_To do_: Here are some records. Print all of them exactly.

[Opening Recorded data section]

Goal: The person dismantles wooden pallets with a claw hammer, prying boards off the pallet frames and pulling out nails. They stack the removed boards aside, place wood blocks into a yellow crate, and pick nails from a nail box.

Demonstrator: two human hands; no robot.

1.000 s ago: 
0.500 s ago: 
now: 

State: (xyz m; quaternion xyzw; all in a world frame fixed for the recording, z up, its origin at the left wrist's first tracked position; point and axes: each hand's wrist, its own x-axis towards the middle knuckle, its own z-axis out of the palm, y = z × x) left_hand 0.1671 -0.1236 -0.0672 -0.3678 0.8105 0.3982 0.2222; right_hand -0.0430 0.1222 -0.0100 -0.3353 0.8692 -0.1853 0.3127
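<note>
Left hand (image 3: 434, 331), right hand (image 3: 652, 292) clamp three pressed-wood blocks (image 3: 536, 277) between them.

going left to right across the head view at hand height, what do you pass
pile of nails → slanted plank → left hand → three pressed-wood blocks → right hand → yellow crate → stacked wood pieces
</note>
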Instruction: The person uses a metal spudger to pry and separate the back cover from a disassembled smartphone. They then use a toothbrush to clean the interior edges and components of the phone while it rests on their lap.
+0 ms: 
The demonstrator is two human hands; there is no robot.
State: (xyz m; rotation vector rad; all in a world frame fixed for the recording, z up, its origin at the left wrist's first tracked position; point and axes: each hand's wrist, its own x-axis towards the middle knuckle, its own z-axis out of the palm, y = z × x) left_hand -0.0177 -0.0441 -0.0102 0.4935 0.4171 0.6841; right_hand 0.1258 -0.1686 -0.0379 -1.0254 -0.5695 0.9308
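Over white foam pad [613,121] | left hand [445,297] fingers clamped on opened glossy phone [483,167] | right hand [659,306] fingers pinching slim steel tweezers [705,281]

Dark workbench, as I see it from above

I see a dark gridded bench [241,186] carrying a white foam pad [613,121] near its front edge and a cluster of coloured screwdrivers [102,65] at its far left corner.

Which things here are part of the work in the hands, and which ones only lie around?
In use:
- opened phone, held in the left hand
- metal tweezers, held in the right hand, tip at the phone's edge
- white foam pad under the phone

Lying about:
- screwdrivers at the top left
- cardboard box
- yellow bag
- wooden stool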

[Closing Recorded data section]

_Task result_:
Goal: The person dismantles wooden pallets with a claw hammer, prying boards off the pallet frames and pulling out nails. They stack the removed boards aside, place wood blocks into a yellow crate, and pick nails from a nail box.

Demonstrator: two human hands; no robot.

1.000 s ago: 
0.500 s ago: 
now: 

State: (xyz m; quaternion xyzw; all in a world frame fixed for the recording, z up, its origin at the left wrist's first tracked position; point and axes: each hand's wrist, its own x-axis towards the middle knuckle, its own z-axis out of the palm, y = z × x) left_hand 0.1671 -0.1236 -0.0672 -0.3678 0.8105 0.3982 0.2222; right_hand -0.0430 0.1222 -0.0100 -0.3353 0.8692 -0.1853 0.3127
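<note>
Left hand (image 3: 434, 331), right hand (image 3: 652, 292) clamp three pressed-wood blocks (image 3: 536, 277) between them.

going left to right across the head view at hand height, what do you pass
pile of nails → slanted plank → left hand → three pressed-wood blocks → right hand → yellow crate → stacked wood pieces
</note>
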Instruction: The person uses a metal spudger to pry and separate the back cover from a disassembled smartphone. They then use a toothbrush to clean the interior edges and components of the phone while it rests on their lap.
+0 ms: 
The demonstrator is two human hands; there is no robot.
State: (xyz m; rotation vector rad; all in a world frame fixed for the recording, z up, its origin at the left wrist's first tracked position; point and axes: each hand's wrist, its own x-axis towards the middle knuckle, its own z-axis out of the palm, y = z × x) left_hand -0.0177 -0.0441 -0.0102 0.4935 0.4171 0.6841; right_hand 0.1258 -0.1686 -0.0379 -1.0254 -0.5695 0.9308
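Over white foam pad [613,121] | left hand [445,297] fingers clamped on opened glossy phone [483,167] | right hand [659,306] fingers pinching slim steel tweezers [705,281]

Dark workbench, as I see it from above

I see a dark gridded bench [241,186] carrying a white foam pad [613,121] near its front edge and a cluster of coloured screwdrivers [102,65] at its far left corner.

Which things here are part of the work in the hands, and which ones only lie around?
In use:
- opened phone, held in the left hand
- metal tweezers, held in the right hand, tip at the phone's edge
- white foam pad under the phone

Lying about:
- screwdrivers at the top left
- cardboard box
- yellow bag
- wooden stool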

The output shown is complete.